Combining human analysis and machine data mining to obtain credible data relations

doi:10.1016/j.ins.2014.08.014

Information Sciences

Volume 288, 20 December 2014, Pages 254-278

https://doi.org/10.1016/j.ins.2014.08.014 Get rights and content

Abstract

Can a model constructed using data mining (DM) programs be trusted? It is known that a decision-tree model can contain relations that are statistically significant, but, in reality, meaningless to a human. When the task is domain analysis, meaningless relations are problematic, since they can lead to wrong conclusions and can consequently undermine a human’s trust in DM programs. To eliminate problematic relations from the conclusions of analysis, we propose an interactive method called Human–Machine Data Mining (HMDM). The method constructs multiple models in a specific way so that a human can reexamine the relations in different contexts and, based on observed evidence, conclude which relations and models are credible—that is, both meaningful and of high quality. Based on the extracted credible relations and models, the human can construct correct overall conclusions about the domain. The method is demonstrated in two complex domains, extracting credible relations and models that indicate the segments of the higher education sector and the research and development sector that influence the economic welfare of a country. An experimental evaluation shows that the method is capable of finding important relations and models that are better in both meaning and quality than those constructed solely by the DM programs.

Introduction

In data mining (DM) and machine learning (ML), a human supplies the data and tunes the parameters of used methods. The obtained model is typically the result of several iterative, parameter-tuning steps. This paper aims to improve the interaction between humans and DM and ML programs and, therefore, belongs to the field of interactive DM (IDM) or interactive ML (IML) (the terms are used interchangeably in the literature) [71], [73].

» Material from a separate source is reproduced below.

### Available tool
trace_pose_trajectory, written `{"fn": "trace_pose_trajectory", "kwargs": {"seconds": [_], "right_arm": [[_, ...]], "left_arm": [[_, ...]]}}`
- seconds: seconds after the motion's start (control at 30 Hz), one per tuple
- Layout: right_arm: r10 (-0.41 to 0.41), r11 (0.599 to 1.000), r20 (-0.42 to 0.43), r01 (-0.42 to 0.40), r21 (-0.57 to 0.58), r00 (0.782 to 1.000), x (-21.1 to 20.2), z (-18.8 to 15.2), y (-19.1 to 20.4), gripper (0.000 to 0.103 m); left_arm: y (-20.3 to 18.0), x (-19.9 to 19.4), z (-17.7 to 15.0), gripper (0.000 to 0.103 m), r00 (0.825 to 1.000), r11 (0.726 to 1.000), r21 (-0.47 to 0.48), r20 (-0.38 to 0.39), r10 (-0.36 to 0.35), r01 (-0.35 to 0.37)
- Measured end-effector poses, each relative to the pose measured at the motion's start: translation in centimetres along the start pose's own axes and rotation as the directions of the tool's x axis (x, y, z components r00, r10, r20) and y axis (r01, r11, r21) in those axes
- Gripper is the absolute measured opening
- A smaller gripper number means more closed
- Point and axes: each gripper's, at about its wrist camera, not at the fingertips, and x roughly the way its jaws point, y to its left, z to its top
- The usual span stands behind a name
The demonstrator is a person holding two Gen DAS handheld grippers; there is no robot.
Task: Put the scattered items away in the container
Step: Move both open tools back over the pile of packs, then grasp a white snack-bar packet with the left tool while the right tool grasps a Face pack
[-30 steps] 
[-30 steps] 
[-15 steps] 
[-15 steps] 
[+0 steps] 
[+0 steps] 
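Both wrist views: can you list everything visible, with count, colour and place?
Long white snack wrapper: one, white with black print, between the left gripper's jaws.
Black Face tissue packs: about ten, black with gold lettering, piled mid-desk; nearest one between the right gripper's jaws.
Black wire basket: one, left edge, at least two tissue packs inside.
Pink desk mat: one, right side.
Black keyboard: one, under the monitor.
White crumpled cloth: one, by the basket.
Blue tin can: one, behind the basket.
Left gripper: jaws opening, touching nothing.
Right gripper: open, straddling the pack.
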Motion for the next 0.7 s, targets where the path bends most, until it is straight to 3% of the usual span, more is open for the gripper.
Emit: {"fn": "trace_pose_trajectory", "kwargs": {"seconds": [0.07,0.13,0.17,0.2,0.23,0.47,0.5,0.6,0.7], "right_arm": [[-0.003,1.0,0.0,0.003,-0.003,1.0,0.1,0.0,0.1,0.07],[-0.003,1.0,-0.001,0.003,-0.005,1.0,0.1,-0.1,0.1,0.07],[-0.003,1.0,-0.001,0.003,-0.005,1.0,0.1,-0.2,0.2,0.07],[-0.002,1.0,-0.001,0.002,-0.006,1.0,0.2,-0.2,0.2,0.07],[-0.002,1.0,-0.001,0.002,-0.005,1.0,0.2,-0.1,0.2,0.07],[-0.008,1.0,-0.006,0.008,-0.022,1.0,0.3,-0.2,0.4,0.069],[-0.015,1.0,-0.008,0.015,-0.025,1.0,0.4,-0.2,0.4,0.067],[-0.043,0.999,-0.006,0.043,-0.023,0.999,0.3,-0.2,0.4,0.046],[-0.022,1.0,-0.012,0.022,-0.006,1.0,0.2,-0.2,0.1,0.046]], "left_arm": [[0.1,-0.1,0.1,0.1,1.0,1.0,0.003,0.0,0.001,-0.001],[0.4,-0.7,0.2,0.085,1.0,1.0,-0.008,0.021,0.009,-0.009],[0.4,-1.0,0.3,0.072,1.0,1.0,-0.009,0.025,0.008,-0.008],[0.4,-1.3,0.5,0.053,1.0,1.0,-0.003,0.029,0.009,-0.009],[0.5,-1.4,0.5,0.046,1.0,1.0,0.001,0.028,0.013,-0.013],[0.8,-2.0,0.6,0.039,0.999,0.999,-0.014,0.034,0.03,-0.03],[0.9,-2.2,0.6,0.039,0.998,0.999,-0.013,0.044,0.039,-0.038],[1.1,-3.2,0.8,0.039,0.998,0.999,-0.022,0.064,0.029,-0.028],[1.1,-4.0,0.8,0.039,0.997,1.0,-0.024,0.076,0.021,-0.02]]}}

The goal of IML is to “help scientists and engineers exploit more of their specialized data” [53]. IML “focuses on methods that empower domain experts to control and direct machine learning tools from within the deployed environment, whereas traditional machine learning does this in the development environment” [53].

The field of IML has recently received a great deal of attention. The preface of the IUI 2013 Workshop on Interactive Machine Learning stated, “Many applications of Machine Learning (ML) involve interactions with humans… a growing community of researchers at the intersection of ML and human–computer interaction are making interaction with humans a central part of developing ML systems. These efforts include applying interaction design principles to ML systems, using human-subject testing to evaluate ML systems and inspire new methods, and changing the input and output channels of ML systems to better leverage human capabilities” [54]. The mission statement of one of the Microsoft research groups dealing with IML notes: “… with the advancement of computational techniques such as machine learning, we now have the unprecedented ability to embed ‘smarts’ that allow machines to assist users in completing their tasks. We believe that trying to fully automate tasks is extremely difficult and even undesirable, but instead there exists a computational design methodology which allows us to gracefully combine automated services with direct user manipulation” [12].

When supervised DM and ML methods construct models in complex domains, such as economic and social domains, the models often contain less-credible relations [1], [27], [57]. Here, the relation is a pattern that connects a set of attributes describing the properties of a concept underlying the data with a class/target attribute, which represents the concept. The term less-credible means that the relation is of either low quality or high quality, but is meaningless to a human analyst. Meaningless means that a relation’s semantic is contradictory to the human’s common sense or domain knowledge, and a meaningless state can only be determined by including the human in the DM process. When the task is domain analysis, less-credible relations must be eliminated from the constructed models, since they lead to incorrect conclusions about the most important relations in the domain and can, consequently, undermine the human’s trust in the DM system [59].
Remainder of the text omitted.